Only one span of the listing below should come back. It runs from the line with "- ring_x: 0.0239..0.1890" through the line with "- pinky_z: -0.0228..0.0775", and each of its lines must be reproduced exactly.

::: Data below

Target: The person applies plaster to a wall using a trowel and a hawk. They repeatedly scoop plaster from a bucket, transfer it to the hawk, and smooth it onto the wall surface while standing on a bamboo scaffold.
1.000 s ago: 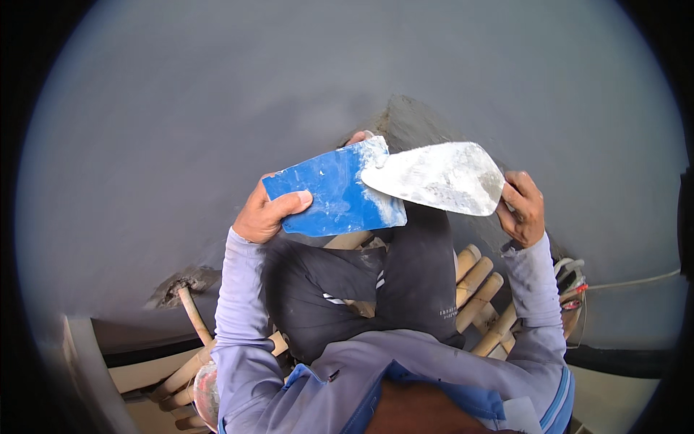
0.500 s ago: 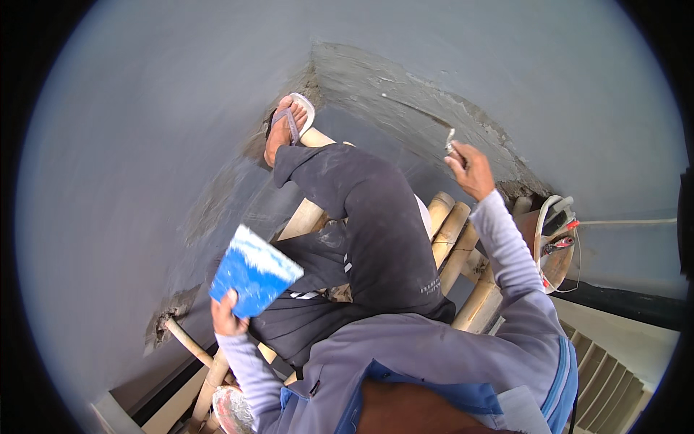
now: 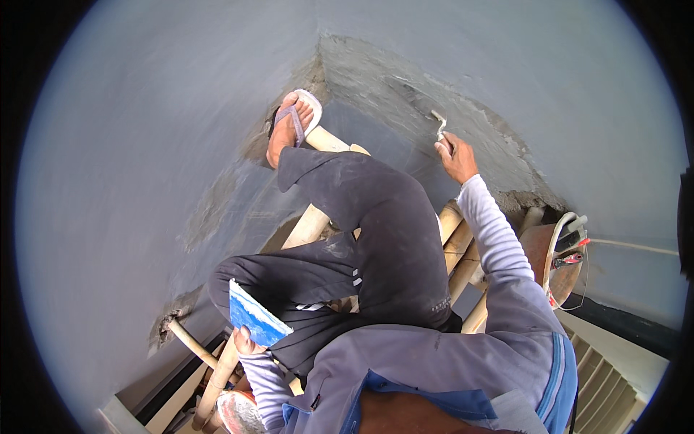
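Note:
My right hand (image 3: 457, 159) is closed around the handle of a trowel (image 3: 440, 124) with a bent metal neck. Its blade is at the damp grey plaster patch (image 3: 376, 76) on the right-hand wall, seen too edge-on to make out fully. Low at the left, my left hand (image 3: 247, 341) grips a flat blue board (image 3: 253, 318), tilted over my bent leg. White paste coats the board's upper edge.
Bamboo poles (image 3: 307, 226) form the platform under me. At the right stands a bucket (image 3: 538, 249) holding tools, one with a red handle (image 3: 567, 260). A paste-smeared container (image 3: 240, 414) is at lower left. My sandalled foot (image 3: 293, 123) rests near the wall corner.
My right hand has moved slightly left and down with the trowel, whose blade has turned more edge-on. The blue board has come lower and tipped flatter in my left hand.

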`<state>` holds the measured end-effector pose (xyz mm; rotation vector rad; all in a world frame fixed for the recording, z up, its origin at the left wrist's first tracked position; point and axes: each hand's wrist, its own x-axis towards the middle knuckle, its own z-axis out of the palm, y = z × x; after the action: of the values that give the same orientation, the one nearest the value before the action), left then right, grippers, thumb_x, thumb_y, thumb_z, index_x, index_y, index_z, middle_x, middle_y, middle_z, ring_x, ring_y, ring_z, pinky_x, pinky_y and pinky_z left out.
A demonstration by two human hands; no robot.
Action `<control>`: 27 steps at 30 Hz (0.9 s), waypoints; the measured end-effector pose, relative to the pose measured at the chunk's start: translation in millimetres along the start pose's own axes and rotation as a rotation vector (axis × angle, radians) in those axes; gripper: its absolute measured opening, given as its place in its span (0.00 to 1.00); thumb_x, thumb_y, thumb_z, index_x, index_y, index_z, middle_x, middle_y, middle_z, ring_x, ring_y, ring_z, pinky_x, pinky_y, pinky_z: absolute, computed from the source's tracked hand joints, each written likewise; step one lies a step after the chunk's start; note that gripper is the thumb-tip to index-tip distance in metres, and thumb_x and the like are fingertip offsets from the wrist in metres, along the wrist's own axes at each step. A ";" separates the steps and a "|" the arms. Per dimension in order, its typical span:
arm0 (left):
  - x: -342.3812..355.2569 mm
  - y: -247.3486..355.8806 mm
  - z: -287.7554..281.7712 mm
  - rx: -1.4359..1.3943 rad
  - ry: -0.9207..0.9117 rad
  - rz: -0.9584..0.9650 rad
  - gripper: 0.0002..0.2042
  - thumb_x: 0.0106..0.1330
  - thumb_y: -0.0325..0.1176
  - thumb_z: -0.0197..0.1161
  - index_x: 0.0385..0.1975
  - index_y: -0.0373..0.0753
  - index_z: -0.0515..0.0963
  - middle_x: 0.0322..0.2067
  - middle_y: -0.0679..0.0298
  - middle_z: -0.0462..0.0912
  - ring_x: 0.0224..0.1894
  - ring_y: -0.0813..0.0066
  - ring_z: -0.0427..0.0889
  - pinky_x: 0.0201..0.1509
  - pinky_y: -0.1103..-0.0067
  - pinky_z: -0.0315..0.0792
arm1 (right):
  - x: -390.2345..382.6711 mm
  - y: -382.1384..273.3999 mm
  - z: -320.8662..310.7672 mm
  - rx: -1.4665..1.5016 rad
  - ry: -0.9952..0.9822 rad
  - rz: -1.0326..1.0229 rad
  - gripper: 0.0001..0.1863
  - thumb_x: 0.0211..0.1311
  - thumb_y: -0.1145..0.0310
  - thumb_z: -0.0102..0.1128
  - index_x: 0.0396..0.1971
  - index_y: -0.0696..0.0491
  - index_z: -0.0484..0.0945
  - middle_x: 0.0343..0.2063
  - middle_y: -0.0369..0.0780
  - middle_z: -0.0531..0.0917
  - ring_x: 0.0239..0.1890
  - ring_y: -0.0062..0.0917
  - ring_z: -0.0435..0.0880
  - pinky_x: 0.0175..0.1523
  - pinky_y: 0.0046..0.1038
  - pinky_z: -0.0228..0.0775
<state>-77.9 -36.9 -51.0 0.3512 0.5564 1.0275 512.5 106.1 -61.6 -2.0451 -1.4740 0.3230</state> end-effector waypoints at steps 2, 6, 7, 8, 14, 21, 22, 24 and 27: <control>-3.6 -6.0 -8.8 0.064 0.097 0.071 0.23 0.62 0.41 0.60 0.53 0.36 0.66 0.43 0.51 0.78 0.38 0.59 0.82 0.23 0.72 0.78 | 1.0 -5.8 -6.9 0.017 -0.026 0.077 0.19 0.54 0.62 0.56 0.42 0.60 0.76 0.36 0.54 0.79 0.40 0.48 0.78 0.46 0.36 0.69; -8.1 -5.3 -15.9 0.044 0.119 0.028 0.24 0.61 0.42 0.60 0.53 0.35 0.67 0.39 0.50 0.79 0.30 0.63 0.82 0.16 0.80 0.71 | -23.4 22.4 -13.8 0.000 0.086 0.060 0.19 0.55 0.62 0.56 0.43 0.60 0.76 0.37 0.53 0.80 0.41 0.46 0.79 0.47 0.34 0.69; -9.9 -5.6 -18.5 0.057 0.123 0.034 0.24 0.61 0.42 0.60 0.53 0.35 0.67 0.39 0.50 0.79 0.29 0.63 0.82 0.16 0.80 0.71 | -39.4 23.8 -19.9 -0.019 0.108 0.075 0.19 0.55 0.62 0.56 0.43 0.60 0.76 0.37 0.53 0.80 0.41 0.46 0.79 0.48 0.34 0.69; -9.6 -6.9 -22.3 0.061 0.114 0.036 0.24 0.61 0.43 0.60 0.53 0.36 0.67 0.39 0.51 0.79 0.29 0.63 0.82 0.15 0.80 0.70 | -50.4 24.3 -24.8 -0.038 0.137 0.092 0.19 0.55 0.63 0.56 0.43 0.60 0.76 0.38 0.53 0.80 0.42 0.46 0.79 0.48 0.34 0.69; -1.0 3.7 -18.6 0.003 0.029 -0.074 0.25 0.62 0.43 0.59 0.56 0.39 0.65 0.44 0.52 0.78 0.36 0.58 0.82 0.26 0.69 0.77 | -54.7 9.1 -10.0 -0.038 0.066 0.004 0.18 0.55 0.63 0.56 0.43 0.59 0.76 0.39 0.52 0.79 0.43 0.46 0.77 0.48 0.38 0.68; 2.8 4.4 -1.5 -0.027 0.012 -0.077 0.23 0.61 0.40 0.61 0.53 0.37 0.68 0.46 0.53 0.78 0.49 0.57 0.78 0.44 0.58 0.78 | -6.1 3.6 32.0 -0.088 -0.014 0.068 0.17 0.56 0.63 0.55 0.44 0.55 0.74 0.35 0.51 0.78 0.40 0.47 0.76 0.44 0.42 0.67; 5.8 4.8 -0.2 -0.050 0.000 -0.078 0.22 0.61 0.38 0.61 0.53 0.37 0.68 0.46 0.53 0.78 0.48 0.58 0.78 0.45 0.59 0.78 | -4.6 6.8 30.4 -0.079 0.023 0.071 0.17 0.55 0.62 0.55 0.44 0.55 0.74 0.35 0.52 0.78 0.40 0.47 0.76 0.44 0.42 0.67; 7.8 6.4 -0.1 -0.076 0.008 -0.097 0.22 0.60 0.38 0.61 0.53 0.36 0.68 0.46 0.51 0.77 0.48 0.56 0.78 0.45 0.60 0.78 | -3.5 8.5 26.5 -0.063 0.074 0.073 0.18 0.55 0.62 0.55 0.44 0.55 0.75 0.35 0.52 0.78 0.40 0.48 0.77 0.45 0.42 0.67; 9.3 6.4 -3.3 -0.074 0.000 -0.090 0.22 0.61 0.38 0.61 0.53 0.36 0.68 0.46 0.48 0.77 0.48 0.54 0.78 0.45 0.59 0.78 | -5.3 -1.7 0.8 -0.043 0.075 0.086 0.20 0.56 0.61 0.55 0.45 0.57 0.75 0.36 0.53 0.79 0.40 0.49 0.77 0.47 0.40 0.67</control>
<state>-80.6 -25.6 -52.8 0.2581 0.5284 0.9587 508.8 101.8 -62.0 -2.1349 -1.3615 0.2482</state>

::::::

Response:
  - ring_x: 0.0239..0.1890
  - ring_y: -0.0062..0.0917
  - ring_z: -0.0435..0.0880
  - pinky_x: 0.0175..0.1523
  - pinky_y: 0.0046..0.1038
  - pinky_z: -0.0228..0.0775

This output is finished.